Last term, one of the more engaging controversies on campus concerned the radio station KUGN and a couple of syndicated shows they broadcast. For a few years now, the station has paid $1 million to the University for the privilege of calling themselves “the voice of the Ducks” while also airing the shows of Michael Savage and Michael Medved, “shock jocks” who, in lieu of any constructive political ideas, spout offensive tirades against minorities.
Over the break, Savage’s show, “The Savage Nation,” was quietly dropped from the KUGN lineup. We did not, nor did anyone else in the campus community, call for Savage to be removed. However, we are also not going to lament this turn of events. Savage was not representative of what “the voice of the Ducks” stands for.
We do have to ask though, was this a purely voluntary act on the part of KUGN? We would like to believe it was, yet we cannot help but fear that might be naive. The University, already stung by the “O” logo fiasco, reaped a harvest of potentially bad press from us, The Register-Guard and other local media outlets for appearing to side with Savage and Medved. It is not too far a leap of logic, although it is purely speculative, to envision the Office of Strategic Communication exerting a little pressure on the station to diffuse the problem.

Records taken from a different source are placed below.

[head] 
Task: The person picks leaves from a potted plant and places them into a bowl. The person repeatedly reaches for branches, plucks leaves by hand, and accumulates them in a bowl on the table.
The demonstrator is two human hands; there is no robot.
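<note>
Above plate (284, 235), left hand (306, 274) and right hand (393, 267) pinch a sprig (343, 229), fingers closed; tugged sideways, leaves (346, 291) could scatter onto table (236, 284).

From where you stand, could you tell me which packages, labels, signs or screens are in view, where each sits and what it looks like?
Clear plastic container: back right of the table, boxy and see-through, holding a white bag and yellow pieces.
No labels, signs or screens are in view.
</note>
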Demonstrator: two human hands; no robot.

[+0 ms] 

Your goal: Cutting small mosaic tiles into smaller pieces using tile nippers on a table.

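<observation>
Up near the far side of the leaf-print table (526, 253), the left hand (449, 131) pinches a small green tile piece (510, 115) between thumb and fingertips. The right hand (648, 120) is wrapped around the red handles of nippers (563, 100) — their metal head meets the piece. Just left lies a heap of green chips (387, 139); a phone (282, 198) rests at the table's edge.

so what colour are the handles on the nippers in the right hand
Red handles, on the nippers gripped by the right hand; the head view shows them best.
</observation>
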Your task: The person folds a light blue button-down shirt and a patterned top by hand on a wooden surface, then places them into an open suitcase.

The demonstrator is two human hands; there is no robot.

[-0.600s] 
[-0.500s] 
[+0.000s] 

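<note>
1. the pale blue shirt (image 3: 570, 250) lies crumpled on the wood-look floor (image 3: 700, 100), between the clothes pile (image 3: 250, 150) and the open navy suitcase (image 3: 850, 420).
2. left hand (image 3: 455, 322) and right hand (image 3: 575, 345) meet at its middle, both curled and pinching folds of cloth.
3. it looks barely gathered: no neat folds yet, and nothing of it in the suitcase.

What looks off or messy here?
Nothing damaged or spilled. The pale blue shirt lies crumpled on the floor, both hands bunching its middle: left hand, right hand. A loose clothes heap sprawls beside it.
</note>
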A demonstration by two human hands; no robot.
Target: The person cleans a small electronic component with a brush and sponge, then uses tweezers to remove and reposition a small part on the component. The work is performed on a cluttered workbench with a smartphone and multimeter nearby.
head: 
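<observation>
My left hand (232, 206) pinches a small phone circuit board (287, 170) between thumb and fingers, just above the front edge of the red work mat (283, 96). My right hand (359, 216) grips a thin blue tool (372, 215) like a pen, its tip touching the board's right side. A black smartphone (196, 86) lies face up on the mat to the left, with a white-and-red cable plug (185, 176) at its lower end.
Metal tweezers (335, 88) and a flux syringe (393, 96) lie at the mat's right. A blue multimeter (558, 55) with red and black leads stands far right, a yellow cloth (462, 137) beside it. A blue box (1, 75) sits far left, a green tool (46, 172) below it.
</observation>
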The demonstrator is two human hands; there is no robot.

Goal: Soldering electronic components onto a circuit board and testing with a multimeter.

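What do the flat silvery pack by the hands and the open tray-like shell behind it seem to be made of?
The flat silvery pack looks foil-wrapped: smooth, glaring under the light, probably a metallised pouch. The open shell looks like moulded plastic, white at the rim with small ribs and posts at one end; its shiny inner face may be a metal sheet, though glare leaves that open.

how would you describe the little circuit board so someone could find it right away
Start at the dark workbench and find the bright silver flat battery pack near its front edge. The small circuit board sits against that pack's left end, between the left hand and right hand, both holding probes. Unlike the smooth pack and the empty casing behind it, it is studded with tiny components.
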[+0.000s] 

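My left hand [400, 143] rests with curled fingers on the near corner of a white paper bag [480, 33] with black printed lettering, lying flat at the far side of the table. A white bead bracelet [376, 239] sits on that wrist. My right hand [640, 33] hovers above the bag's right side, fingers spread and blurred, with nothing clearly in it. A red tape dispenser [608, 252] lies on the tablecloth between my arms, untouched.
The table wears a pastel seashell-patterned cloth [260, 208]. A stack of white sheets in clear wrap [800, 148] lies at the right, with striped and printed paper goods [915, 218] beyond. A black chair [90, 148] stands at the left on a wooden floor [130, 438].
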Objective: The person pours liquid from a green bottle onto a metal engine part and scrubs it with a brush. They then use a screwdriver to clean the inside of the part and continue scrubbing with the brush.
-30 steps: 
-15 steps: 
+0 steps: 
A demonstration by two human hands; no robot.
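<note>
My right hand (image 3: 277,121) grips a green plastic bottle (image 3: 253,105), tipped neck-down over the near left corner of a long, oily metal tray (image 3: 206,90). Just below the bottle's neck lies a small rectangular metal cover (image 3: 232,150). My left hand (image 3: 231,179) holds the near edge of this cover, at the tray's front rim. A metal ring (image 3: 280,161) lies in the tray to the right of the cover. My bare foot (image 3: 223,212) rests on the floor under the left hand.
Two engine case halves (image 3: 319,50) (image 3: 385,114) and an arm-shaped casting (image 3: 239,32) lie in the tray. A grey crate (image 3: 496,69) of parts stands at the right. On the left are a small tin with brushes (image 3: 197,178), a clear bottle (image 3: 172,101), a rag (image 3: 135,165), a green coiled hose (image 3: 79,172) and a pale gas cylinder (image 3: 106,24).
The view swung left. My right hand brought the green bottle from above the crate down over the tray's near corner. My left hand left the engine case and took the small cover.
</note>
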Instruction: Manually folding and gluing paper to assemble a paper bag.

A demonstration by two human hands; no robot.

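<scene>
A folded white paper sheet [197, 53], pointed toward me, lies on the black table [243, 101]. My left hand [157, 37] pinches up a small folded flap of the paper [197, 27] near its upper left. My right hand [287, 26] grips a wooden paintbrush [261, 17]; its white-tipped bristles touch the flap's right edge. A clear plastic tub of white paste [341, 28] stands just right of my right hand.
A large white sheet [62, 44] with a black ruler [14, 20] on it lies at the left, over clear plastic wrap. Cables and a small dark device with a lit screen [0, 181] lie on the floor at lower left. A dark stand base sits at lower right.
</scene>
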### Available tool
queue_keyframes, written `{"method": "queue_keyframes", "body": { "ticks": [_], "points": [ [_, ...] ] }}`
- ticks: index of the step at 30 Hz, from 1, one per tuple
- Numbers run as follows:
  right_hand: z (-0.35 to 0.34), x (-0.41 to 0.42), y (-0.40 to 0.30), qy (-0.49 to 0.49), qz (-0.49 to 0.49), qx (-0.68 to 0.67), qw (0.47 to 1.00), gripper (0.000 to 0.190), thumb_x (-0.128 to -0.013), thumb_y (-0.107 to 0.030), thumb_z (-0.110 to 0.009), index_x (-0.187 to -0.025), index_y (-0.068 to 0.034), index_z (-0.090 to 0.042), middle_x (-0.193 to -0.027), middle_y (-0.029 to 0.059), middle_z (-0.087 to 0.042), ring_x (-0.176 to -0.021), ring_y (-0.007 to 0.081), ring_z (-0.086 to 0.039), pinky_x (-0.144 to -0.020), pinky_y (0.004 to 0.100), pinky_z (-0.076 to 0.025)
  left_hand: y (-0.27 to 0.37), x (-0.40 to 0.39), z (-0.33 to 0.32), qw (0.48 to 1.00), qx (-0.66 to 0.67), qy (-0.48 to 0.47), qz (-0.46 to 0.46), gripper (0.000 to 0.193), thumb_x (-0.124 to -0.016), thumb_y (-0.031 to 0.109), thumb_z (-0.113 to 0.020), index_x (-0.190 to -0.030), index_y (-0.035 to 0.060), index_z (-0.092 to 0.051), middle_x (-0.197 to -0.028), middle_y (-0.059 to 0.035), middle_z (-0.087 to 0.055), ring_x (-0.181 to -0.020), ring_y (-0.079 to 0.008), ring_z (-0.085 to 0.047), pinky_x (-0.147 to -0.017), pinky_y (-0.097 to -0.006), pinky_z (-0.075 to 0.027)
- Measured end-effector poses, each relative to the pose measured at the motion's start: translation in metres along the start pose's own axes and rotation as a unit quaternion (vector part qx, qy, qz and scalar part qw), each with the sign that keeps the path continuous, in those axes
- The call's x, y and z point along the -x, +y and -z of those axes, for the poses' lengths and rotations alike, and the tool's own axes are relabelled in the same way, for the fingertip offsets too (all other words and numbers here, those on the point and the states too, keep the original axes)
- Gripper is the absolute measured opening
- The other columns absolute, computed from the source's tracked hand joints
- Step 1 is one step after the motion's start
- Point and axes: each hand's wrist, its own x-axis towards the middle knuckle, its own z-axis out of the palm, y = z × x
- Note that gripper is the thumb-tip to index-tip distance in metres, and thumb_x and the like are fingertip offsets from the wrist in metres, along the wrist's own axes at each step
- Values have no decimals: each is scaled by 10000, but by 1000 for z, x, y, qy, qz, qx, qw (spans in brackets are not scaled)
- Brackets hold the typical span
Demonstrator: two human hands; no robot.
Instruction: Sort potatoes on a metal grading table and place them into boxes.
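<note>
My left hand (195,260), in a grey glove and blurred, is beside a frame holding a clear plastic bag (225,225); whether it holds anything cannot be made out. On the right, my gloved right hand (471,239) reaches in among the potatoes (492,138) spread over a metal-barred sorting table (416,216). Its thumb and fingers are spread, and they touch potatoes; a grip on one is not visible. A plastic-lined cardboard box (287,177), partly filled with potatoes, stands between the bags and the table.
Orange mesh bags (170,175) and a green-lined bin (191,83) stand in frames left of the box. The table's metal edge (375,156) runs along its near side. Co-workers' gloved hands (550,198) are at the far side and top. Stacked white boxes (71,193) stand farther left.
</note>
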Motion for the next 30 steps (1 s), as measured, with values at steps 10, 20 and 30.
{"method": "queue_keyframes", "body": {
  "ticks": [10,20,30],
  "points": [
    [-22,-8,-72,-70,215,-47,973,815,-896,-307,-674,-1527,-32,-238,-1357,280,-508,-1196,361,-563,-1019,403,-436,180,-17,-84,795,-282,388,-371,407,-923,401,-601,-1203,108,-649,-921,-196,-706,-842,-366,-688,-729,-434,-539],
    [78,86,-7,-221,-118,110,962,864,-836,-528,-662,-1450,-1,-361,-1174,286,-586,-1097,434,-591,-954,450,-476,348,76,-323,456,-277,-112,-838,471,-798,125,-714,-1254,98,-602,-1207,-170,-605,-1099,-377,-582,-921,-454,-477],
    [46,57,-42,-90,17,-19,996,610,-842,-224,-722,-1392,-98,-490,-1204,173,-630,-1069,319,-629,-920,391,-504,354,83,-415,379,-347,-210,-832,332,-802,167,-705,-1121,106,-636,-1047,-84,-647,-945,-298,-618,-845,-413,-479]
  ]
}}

Most importantly, though, how does this change things? With Savage gone, we are concerned that the situation could go back to the status quo, with no examination of how we should examine those who pay the University hard cash to use the University’s name and prestige. Should the University — as the administration seemed all too eager to do with KUGN — allow anyone with enough money to use our image?
What if next time, with respects to Cheyney Ryan, it’s a college porn Web site? How about a cigarette manufacturer? What if they’re willing to pay $50 million per year to promote themselves with the University’s name and image? Should they be subject to the same policy statements as every other part of the campus? How would this be implemented ? And would such a protocol have its own pitfalls?
This is a debate that has been too long in coming to Johnson Hall. How does the University negotiate when businesses want to use its name or image? We hope that President Frohnmayer — and the rest of the campus community — will give this question serious consideration, before we end up with the “Official University of Oregon Sorority House Shower Webcam — Home of the Wet Ducks.”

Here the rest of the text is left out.